Reproduce, from the lines below, exactly the stretch that begins at the line containing "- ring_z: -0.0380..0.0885" and ends at the line containing "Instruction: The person", both included.

╔══

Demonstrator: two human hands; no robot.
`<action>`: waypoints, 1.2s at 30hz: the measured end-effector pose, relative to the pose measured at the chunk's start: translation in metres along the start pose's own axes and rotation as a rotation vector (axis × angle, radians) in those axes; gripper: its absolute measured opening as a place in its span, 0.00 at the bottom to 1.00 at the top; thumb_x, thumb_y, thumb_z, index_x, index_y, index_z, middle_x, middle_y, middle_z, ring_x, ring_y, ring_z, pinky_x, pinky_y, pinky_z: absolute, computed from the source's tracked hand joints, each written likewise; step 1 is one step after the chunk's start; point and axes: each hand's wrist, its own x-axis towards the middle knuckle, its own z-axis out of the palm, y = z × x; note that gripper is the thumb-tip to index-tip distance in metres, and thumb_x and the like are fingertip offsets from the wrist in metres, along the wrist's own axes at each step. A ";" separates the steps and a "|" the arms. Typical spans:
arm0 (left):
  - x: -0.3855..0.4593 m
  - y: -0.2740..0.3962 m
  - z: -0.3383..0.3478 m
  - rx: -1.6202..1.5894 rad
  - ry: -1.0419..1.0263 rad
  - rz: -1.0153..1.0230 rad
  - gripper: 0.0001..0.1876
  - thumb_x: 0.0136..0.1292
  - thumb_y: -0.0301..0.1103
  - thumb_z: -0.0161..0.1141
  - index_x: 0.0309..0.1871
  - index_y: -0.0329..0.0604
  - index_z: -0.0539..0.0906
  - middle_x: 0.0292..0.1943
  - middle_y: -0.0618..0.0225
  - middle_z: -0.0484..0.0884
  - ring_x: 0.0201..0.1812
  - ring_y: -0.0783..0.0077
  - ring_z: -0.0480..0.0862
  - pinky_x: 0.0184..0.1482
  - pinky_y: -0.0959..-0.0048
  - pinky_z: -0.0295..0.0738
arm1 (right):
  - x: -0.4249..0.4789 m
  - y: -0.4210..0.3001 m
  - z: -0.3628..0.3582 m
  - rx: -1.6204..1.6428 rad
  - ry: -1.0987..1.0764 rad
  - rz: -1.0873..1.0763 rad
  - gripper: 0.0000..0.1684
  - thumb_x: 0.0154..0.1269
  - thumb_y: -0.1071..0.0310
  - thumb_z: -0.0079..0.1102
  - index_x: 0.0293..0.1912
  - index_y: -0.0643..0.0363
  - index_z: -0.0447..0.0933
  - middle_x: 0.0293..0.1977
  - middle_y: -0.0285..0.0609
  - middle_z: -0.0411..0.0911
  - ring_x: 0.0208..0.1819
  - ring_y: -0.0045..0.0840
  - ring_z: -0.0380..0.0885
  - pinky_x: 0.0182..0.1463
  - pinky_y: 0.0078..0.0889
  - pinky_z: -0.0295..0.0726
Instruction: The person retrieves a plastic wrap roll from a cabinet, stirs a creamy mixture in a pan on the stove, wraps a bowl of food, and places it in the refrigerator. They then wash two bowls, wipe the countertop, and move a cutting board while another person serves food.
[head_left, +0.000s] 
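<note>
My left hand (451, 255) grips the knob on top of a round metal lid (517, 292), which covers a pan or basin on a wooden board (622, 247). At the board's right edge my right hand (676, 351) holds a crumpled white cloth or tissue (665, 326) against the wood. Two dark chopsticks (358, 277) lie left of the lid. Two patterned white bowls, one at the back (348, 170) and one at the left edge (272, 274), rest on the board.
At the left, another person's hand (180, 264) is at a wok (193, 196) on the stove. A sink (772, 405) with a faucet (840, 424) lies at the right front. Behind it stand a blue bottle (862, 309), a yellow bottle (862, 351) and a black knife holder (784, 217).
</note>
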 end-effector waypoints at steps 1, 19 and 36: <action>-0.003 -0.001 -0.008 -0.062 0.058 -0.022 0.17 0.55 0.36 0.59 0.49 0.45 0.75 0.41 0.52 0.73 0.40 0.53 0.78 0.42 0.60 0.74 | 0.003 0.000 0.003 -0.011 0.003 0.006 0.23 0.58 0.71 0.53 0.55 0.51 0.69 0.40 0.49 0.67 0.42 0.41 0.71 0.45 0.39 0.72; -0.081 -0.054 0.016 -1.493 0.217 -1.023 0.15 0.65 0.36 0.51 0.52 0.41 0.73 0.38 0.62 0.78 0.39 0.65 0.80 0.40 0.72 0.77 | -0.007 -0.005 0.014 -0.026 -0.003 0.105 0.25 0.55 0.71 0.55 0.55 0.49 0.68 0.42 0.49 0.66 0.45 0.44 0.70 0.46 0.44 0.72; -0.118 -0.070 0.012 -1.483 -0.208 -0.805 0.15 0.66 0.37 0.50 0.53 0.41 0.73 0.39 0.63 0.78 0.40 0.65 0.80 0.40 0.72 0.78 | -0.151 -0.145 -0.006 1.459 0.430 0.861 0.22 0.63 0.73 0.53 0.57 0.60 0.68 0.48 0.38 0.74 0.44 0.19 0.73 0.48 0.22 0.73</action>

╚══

Response box ::
  - ring_z: -0.0380..0.0885
  - pinky_x: 0.0182..0.1463
  - pinky_y: 0.0078..0.0889
  - pinky_z: -0.0295..0.0726
Instruction: The person retrieves a plastic wrap roll from a cabinet, stirs a creamy mixture in a pan on the stove, wraps a bowl of food, and places it in the refrigerator. They then wash two bowls, wipe the countertop, and move a cutting board while another person serves food.

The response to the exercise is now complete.